▶ [Available records]
★ ★ ★ ★

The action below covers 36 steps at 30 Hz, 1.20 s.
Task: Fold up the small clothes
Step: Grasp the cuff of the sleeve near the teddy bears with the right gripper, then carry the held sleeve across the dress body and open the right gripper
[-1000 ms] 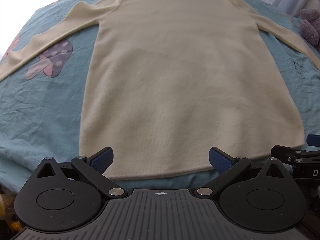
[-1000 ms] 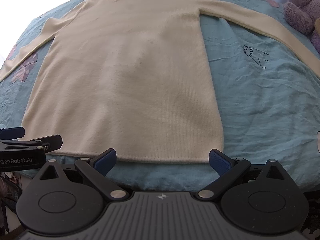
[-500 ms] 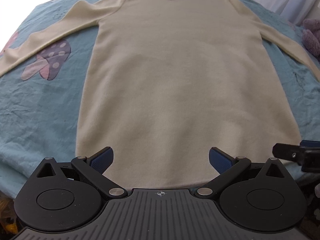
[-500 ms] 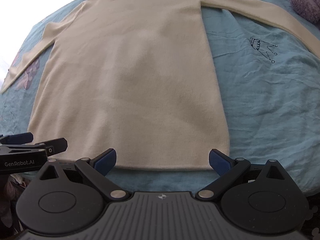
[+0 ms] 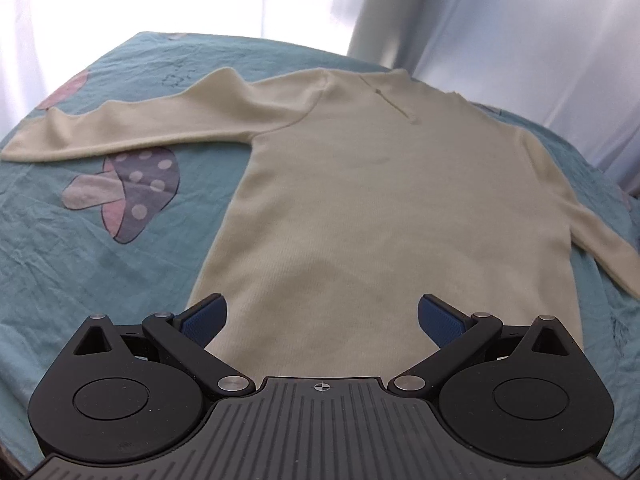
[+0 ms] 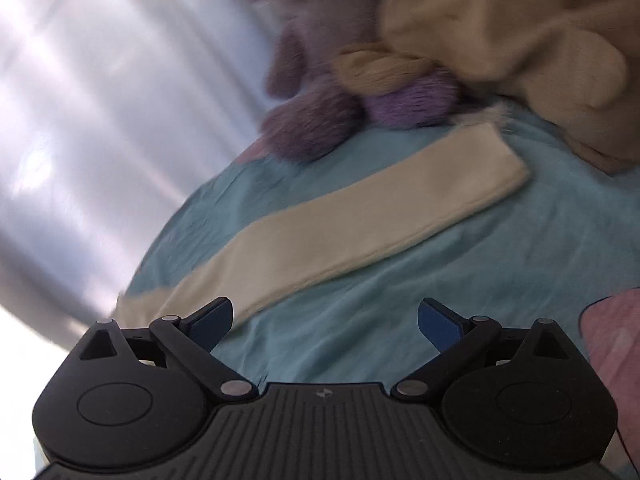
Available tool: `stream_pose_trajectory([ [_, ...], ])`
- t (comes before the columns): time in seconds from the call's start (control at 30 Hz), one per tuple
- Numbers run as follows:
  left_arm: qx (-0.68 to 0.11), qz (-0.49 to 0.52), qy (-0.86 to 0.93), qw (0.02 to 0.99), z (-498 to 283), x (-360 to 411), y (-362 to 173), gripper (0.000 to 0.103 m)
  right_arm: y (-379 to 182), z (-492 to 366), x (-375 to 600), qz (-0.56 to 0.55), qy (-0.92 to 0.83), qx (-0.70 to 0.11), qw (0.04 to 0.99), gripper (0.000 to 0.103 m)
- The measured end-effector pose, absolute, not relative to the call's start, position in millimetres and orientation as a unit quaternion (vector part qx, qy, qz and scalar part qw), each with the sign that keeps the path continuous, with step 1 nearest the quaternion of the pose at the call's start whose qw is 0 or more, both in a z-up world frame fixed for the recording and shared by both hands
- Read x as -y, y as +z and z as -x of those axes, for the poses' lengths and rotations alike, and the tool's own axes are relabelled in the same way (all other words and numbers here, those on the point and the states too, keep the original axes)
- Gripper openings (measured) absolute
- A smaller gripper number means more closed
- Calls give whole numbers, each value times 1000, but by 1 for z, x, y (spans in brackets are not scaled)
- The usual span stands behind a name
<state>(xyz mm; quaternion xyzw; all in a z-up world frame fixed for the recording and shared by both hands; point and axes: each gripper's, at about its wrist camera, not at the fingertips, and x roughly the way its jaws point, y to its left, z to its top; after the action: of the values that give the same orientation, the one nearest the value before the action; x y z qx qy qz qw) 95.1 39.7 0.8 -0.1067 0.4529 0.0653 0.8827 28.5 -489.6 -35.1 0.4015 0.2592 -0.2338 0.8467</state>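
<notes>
Cream knit sweater (image 5: 384, 208) lies flat on a teal bedsheet (image 5: 80, 264), filling the centre of the left wrist view. Left sleeve (image 5: 160, 124) stretches to the frame's left edge; mushroom print (image 5: 128, 188) just below it. Pale curtain (image 5: 500, 20) across the top. Left gripper (image 5: 320, 318): jaws wide, nothing between them, over the sweater's body.

Right wrist view, blurred: curtain at left, right sleeve (image 6: 344, 224) running diagonally from lower left to upper right on the sheet. Purple plush toy (image 6: 320, 120) sits just beyond the cuff, tan plush toy (image 6: 520, 40) in the upper right. Pink patch (image 6: 612, 336) at right edge. Right gripper (image 6: 324, 320): jaws wide, empty, left finger (image 6: 212, 320) over the sleeve.
</notes>
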Motion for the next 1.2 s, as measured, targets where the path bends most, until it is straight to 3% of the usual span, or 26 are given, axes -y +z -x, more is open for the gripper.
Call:
stream_pose_trajectory([
  [0.07,-461,134,77,874,-104,-44,-6,103,-53,-19,523,-461,-265,-227,816,92],
  [0.13,-478,164,78,859,-113,-48,-16,103,-68,-14,546,-501,-276,-201,795,76],
  [0.2,-478,177,88,856,-116,-50,-21,103,-75,-12,559,-514,-282,-173,791,67],
  [0.37,-454,192,89,865,-119,-48,-23,103,-87,-23,585,-537,-289,-146,779,32],
  [0.43,-464,208,76,858,-122,-49,-25,103,-87,-30,588,-530,-295,-152,780,12],
  [0.47,-481,209,62,849,-128,-49,-27,103,-85,-34,589,-520,-300,-161,784,10],
  [0.63,-486,196,30,851,-142,-44,-26,103,-47,-73,548,-385,-285,-191,857,7],
  [0.83,-465,239,-60,850,-175,-36,-13,97,15,-135,394,-221,-29,-204,953,8],
  [0.87,-462,239,-78,851,-182,-32,-13,91,18,-145,361,-206,29,-213,954,10],
  [0.93,-465,239,-103,846,-197,-25,-17,86,12,-160,307,-185,124,-248,943,29],
  [1.07,-493,256,-142,819,-222,-16,-36,78,-11,-167,253,-168,175,-296,924,30],
  [1.2,-508,254,-172,805,-237,-1,-50,73,-24,-166,266,-172,146,-316,922,30],
])
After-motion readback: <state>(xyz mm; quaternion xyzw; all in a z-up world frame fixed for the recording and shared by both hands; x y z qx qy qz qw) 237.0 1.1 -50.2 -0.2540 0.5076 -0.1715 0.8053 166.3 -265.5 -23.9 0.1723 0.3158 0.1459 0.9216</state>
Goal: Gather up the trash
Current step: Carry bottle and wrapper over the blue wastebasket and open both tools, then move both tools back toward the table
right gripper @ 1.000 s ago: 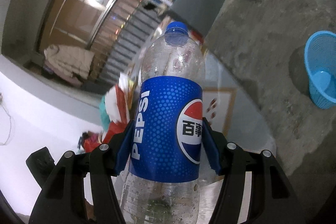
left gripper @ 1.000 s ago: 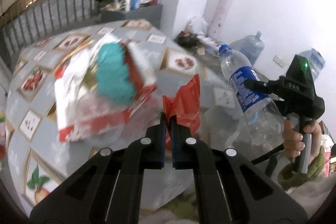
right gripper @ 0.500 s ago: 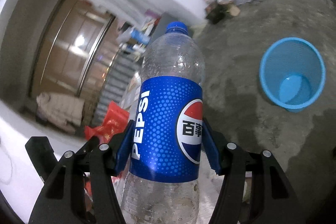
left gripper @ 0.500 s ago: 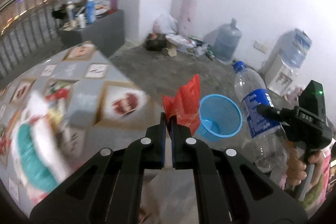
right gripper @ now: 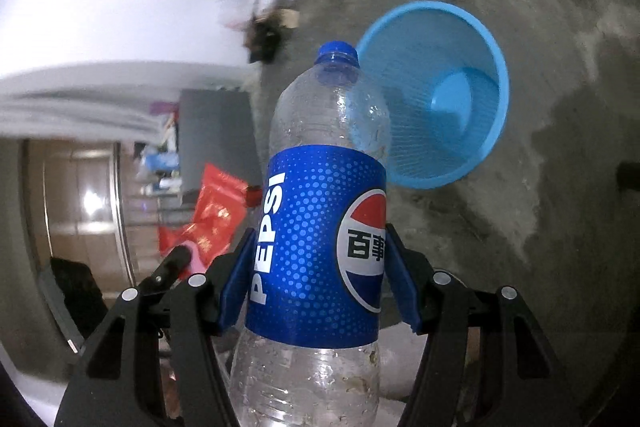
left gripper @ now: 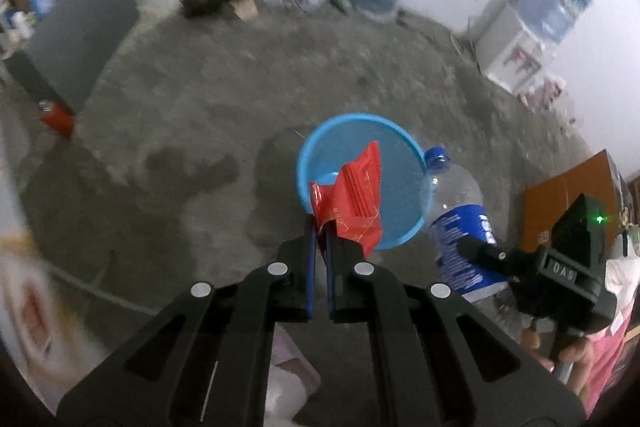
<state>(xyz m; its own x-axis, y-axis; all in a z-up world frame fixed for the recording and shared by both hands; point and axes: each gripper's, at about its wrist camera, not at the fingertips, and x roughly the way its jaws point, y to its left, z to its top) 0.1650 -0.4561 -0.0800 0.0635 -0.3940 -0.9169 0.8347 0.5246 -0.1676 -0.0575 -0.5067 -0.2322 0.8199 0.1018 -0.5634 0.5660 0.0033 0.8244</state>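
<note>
The left gripper (left gripper: 319, 239) is pinching a crumpled red snack wrapper (left gripper: 354, 203) between nearly closed fingers, and the wrapper is hanging directly over the mouth of the blue mesh wastebasket (left gripper: 320, 143) standing on the concrete floor (left gripper: 200, 99). The right gripper (right gripper: 318, 275) is clamping an empty Pepsi bottle (right gripper: 320, 227) around its blue label, cap pointing toward the basket, which is lying just beyond the bottle's shoulder in the right wrist view.

The step in hand looks like the drop into the basket. To do it well, the person is probably best off releasing the wrapper first, since it is already over the opening, and only once it is low enough that the light foil is not drifting past the rim. The bottle is sitting beside the rim rather than above it, so it likely needs carrying further over the opening, cap tipped downward, before the fingers part; otherwise it could strike the rim and tip the light basket.

Compared with a second earlier, the patterned tabletop and its pile of packaging are gone from the left view, replaced by floor and basket. The basket is appearing larger and closer to centre in both views. Neither grip has changed.
</note>
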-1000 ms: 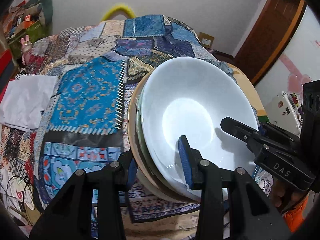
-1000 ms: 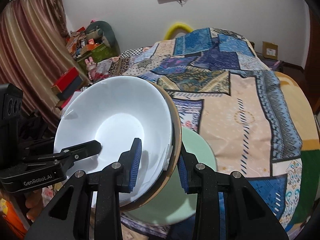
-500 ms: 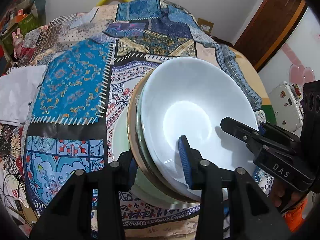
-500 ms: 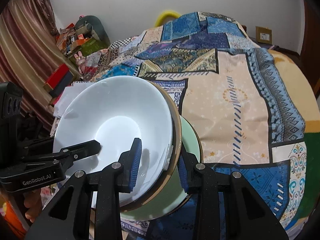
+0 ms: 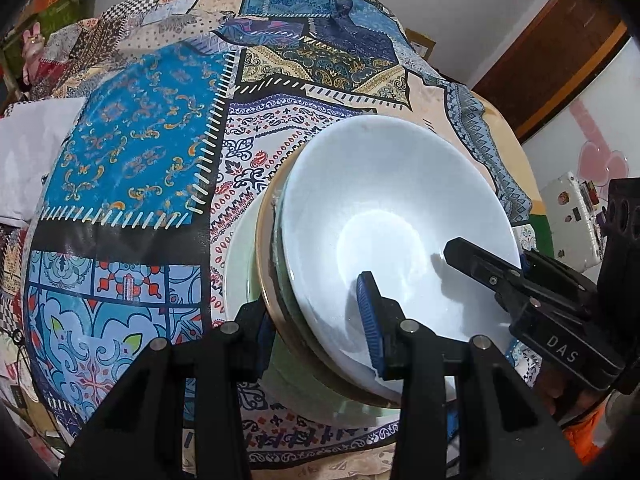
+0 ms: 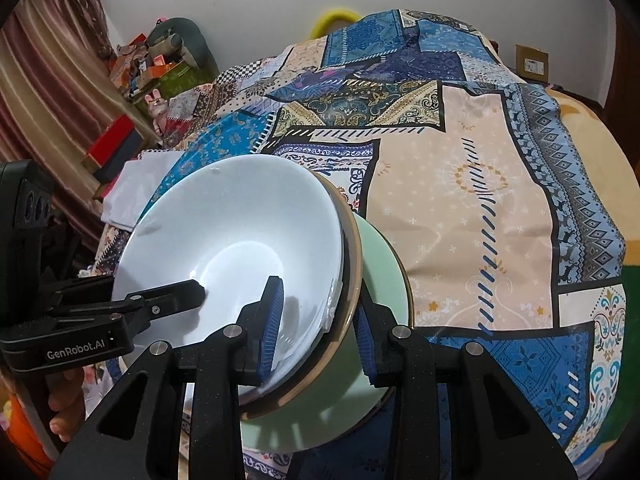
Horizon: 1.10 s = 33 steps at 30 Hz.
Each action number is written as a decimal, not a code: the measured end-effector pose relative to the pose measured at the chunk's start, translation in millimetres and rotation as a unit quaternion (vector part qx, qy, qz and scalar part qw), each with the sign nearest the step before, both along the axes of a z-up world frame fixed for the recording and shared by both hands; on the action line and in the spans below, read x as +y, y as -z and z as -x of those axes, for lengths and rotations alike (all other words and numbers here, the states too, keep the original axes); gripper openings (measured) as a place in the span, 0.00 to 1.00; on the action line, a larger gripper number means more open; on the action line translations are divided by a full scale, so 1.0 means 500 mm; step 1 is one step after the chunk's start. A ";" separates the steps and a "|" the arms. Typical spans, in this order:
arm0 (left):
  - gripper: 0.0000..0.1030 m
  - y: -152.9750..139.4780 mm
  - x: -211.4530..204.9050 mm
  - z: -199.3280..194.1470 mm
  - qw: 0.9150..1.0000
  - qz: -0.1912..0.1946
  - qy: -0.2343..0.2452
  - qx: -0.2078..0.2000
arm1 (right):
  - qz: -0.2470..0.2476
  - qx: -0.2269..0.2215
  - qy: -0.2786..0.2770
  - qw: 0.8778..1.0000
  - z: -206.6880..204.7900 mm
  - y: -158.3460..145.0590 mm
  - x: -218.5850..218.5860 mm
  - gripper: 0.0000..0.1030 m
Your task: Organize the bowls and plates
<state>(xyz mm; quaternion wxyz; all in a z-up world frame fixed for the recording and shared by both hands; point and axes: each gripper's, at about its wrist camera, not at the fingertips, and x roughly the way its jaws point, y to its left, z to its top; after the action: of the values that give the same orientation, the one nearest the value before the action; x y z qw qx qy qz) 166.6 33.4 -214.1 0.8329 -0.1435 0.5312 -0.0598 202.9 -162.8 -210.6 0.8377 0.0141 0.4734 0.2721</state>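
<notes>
A white bowl (image 5: 384,208) (image 6: 224,232) tops a tilted stack of nested dishes, the lowest with a gold rim (image 5: 264,264) (image 6: 356,248). The stack hangs just over a pale green plate (image 5: 240,264) (image 6: 384,272) on the table; I cannot tell whether they touch. My left gripper (image 5: 316,308) is shut on the stack's near edge, one pad inside the white bowl, the other behind the stack. My right gripper (image 6: 318,312) clamps the opposite edge the same way, its jaws starting to open with the stack between them. Each gripper shows in the other's view (image 5: 480,264) (image 6: 172,300).
A patchwork tablecloth (image 5: 132,140) covers the round table. A folded white cloth (image 5: 32,152) (image 6: 132,188) lies at its left edge. A white box (image 5: 568,216) stands off the right side. Red boxes (image 6: 116,140) and clutter (image 6: 160,68) sit beyond the table's far left.
Both grippers have sunk toward the table with the stack of dishes. The green plate now shows closer under the stack. Both grips look the same.
</notes>
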 end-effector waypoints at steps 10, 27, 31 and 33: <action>0.38 -0.079 0.002 0.034 0.997 -0.052 -0.007 -0.057 | -0.007 -0.049 0.015 0.999 0.025 -0.077 -0.022 0.40; 0.69 -0.379 -0.025 0.225 0.944 -0.111 -0.033 -0.309 | -0.069 -0.227 0.014 0.971 0.175 -0.317 -0.049 0.55; 0.81 -0.418 -0.033 0.273 0.926 -0.124 -0.040 -0.355 | -0.081 -0.272 0.014 0.959 0.218 -0.361 -0.052 0.59; 0.85 -0.433 -0.036 0.296 0.917 -0.129 -0.044 -0.375 | -0.087 -0.286 0.011 0.954 0.233 -0.374 -0.054 0.67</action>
<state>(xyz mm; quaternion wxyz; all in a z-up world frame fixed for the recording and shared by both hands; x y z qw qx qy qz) 18.5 15.6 2.3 0.9840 -0.0252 0.1761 -0.0033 86.3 -189.8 -23.3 0.9366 0.0137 0.1881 0.2953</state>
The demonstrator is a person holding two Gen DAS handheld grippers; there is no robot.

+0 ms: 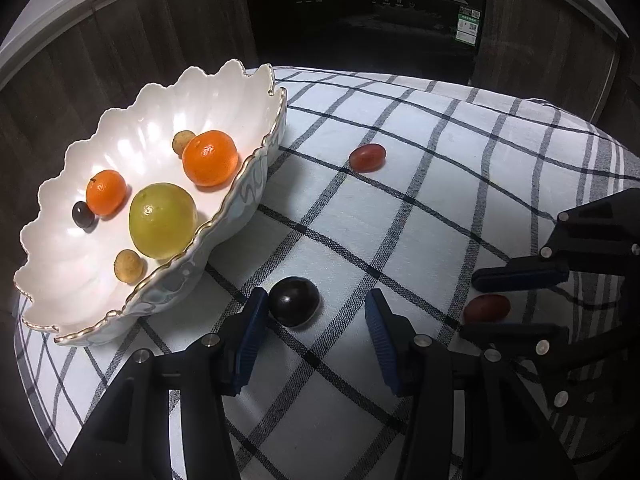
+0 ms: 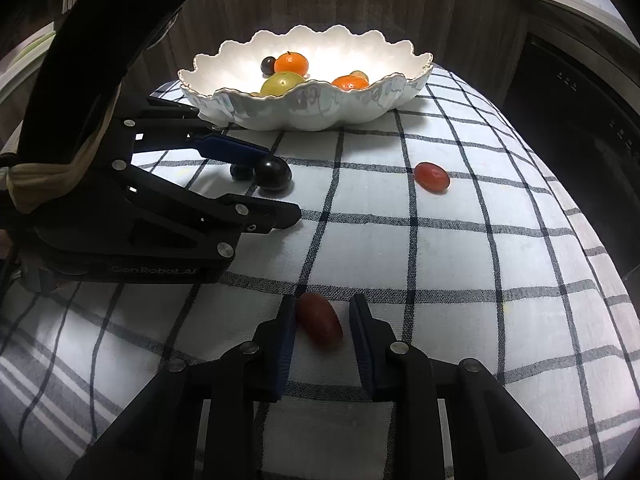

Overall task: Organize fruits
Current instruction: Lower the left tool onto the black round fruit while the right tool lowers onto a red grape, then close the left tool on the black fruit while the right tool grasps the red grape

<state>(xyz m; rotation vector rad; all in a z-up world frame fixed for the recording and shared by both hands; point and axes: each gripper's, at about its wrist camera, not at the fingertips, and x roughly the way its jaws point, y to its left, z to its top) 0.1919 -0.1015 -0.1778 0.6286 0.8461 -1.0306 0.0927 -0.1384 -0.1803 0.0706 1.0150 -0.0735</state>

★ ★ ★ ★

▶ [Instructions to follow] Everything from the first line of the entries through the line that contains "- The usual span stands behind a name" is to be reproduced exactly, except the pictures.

▶ [Answer box]
The action below covers 36 steps at 30 Hz, 1.20 s.
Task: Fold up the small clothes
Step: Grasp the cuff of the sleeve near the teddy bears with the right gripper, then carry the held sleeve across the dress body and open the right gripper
[-1000 ms] 
[-1000 ms] 
[-500 ms] 
[-500 ms] 
[+0 ms] 
[+0 ms] 
Available tool: `stream_pose_trajectory([ [_, ...], ])`
- t (comes before the columns): time in seconds from the call's start (control at 30 Hz), one per tuple
- Numbers run as follows:
  left_arm: qx (-0.68 to 0.11), qz (-0.49 to 0.52), qy (-0.86 to 0.93), qw (0.02 to 0.99), z (-498 to 283), x (-360 to 411), y (-362 to 173), gripper (0.000 to 0.103 m)
  right_arm: y (-379 to 182), z (-492 to 366), x (-375 to 600), qz (-0.56 to 0.55), qy (-0.92 to 0.83), qx (-0.70 to 0.11), qw (0.04 to 0.99), gripper (0.000 to 0.103 m)
- The measured end-effector pose, absolute, not relative to the call's start, position in millimetres and orientation as a unit quaternion (vector part qx, qy, qz and scalar part qw), each with the sign that keeps the path continuous, with step 1 nearest the quaternion of the pose at the call's start whose qw is 0 or more, both in a z-up world frame fixed for the recording and shared by both hands
- Read x as -y, y as +z and z as -x of those axes, for the poses' lengths and rotations alike, and the tool's own axes are relabelled in the same way (all other words and numbers here, those on the point and the states too, keep the original axes)
- Gripper openings (measured) absolute
- A smaller gripper number means more closed
- Calls give whole numbers, each value times 1000, but by 1 for z, x, y (spans in brackets are not scaled)
- The usual span stands behind a name

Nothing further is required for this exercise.